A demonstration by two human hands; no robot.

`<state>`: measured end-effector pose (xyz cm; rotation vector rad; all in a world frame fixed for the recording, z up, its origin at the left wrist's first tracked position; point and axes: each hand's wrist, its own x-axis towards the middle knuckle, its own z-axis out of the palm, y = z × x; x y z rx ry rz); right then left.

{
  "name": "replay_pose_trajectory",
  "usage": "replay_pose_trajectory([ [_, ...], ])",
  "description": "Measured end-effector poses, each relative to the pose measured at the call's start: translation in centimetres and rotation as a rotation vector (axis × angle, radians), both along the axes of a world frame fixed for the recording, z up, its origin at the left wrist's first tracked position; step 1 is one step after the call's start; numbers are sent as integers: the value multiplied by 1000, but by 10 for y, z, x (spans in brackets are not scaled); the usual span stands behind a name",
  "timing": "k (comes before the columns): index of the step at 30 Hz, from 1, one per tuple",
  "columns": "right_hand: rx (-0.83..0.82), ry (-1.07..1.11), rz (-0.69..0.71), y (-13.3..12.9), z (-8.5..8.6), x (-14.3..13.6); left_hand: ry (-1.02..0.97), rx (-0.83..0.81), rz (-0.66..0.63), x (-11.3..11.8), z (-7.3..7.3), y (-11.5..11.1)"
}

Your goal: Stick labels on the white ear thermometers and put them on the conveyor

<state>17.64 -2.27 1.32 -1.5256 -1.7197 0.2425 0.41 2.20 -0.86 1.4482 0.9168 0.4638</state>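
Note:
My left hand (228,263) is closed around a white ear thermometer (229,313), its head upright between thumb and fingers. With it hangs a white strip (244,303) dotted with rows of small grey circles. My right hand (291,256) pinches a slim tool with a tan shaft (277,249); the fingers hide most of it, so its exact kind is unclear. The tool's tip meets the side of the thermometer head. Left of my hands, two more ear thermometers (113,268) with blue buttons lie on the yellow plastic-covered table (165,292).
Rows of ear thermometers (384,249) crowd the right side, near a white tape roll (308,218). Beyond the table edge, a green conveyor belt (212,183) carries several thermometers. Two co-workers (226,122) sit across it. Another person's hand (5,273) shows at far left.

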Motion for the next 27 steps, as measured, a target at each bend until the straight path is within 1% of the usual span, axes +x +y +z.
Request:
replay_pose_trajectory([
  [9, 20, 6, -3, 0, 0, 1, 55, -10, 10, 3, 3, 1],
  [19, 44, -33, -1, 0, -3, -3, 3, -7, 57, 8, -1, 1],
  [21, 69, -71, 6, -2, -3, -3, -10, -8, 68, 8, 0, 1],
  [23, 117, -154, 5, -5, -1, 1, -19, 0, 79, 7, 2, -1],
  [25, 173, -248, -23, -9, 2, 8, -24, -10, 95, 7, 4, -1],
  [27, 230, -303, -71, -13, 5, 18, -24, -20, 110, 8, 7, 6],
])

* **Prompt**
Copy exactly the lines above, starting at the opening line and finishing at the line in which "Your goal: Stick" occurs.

* **Response area**
A demonstration by two human hands; no robot.

`<state>`: measured end-effector pose (xyz cm; rotation vector rad; all in a world frame fixed for the recording, z up, its origin at the left wrist's first tracked position; point and axes: each hand's wrist, its own x-axis towards the middle knuckle, its own z-axis out of the palm, y = z × x; x y z rx ry rz); right then left.

{
  "name": "replay_pose_trajectory",
  "usage": "replay_pose_trajectory([ [_, ...], ])",
  "description": "Measured end-effector poses, each relative to the pose measured at the call's start: translation in centimetres and rotation as a rotation vector (axis × angle, radians), both along the axes of a world frame fixed for the recording, z up, its origin at the left wrist's first tracked position; step 1 is one step after the call's start; numbers are sent as integers: the value multiplied by 1000, but by 10 for y, z, x (spans in brackets are not scaled); the usual span stands behind a name",
  "timing": "k (comes before the columns): index of the step at 30 Hz, from 1, one per tuple",
  "columns": "right_hand: rx (-0.83..0.82), ry (-1.07..1.11), rz (-0.69..0.71), y (-13.3..12.9), z (-8.5..8.6), x (-14.3..13.6); left_hand: ry (-1.02..0.97), rx (-0.83..0.81), rz (-0.66..0.63), x (-11.3..11.8), z (-7.3..7.3), y (-11.5..11.1)"
}

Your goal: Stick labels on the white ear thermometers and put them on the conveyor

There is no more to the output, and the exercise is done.